Runaway Mine Train (originally called Run-A-Way Mine Train) is a steel roller coaster located in the Boomtown section of Six Flags Over Texas in Arlington, Texas. Built in 1966, Runaway Mine Train is the oldest roller coaster in the park.

The ride was the first of many mine train roller coasters built across the United States in response to the development of tubular steel rails. The Arrow Development Company, with Ronald Toomer, Karl Bacon, and Ed Morgan, advanced the steel roller coaster and roller coaster technology into a new era.[1]

In September 2006, Runaway Mine Train was designated an ACE Coaster Landmark by the American Coaster Enthusiasts.[1]


The ride features three lift hills. The ride begins with the trip up the first and highest lift.
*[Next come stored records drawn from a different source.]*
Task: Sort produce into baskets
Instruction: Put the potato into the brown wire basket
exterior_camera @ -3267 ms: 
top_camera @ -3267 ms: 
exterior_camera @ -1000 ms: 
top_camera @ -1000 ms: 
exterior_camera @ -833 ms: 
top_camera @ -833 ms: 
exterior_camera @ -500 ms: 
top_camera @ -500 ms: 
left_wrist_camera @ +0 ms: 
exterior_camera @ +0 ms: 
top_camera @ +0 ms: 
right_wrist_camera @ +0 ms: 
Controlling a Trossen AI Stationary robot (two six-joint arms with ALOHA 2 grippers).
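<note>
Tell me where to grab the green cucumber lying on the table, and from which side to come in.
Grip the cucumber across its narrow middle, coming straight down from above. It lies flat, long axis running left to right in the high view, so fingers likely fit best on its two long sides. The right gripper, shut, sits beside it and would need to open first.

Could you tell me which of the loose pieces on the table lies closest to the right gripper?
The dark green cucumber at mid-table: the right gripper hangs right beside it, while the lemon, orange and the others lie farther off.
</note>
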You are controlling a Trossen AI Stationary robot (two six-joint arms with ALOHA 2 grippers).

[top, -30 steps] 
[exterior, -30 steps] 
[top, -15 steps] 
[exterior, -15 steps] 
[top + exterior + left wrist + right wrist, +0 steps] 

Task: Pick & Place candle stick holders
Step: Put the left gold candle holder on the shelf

From there it travels around the track to the second lift. The second lift is housed in a building designed to look like a rock crusher. The final lift leads into the "Ace Hotel and Saloon". The "Ace Hotel" was named in 1974 for John 'Ace' Cocharo, a mine train foreman turned ride supervisor. After the lift, the ride drops riders into a tunnel through Caddo Lake, emerging just outside the final brake run and queue house.[2]

Runaway is prone to flooding from Johnson Creek after heavy rainfall amounts.[3]


Runaway Mine Train utilizes tubular steel rails similar to those used on the earlier Matterhorn Bobsleds at Disneyland. This particular coaster has three lift hills and two tunnels. The ride's climax is the final drop after the third lift hill, where the track dives into a 150-foot-long (46 m) curving tunnel below the park's Caddo Lake. This feature is notable as the world's first underwater coaster tunnel. The old-style Arrow Development cars were designed with restraints (lap bars) that can be released only manually.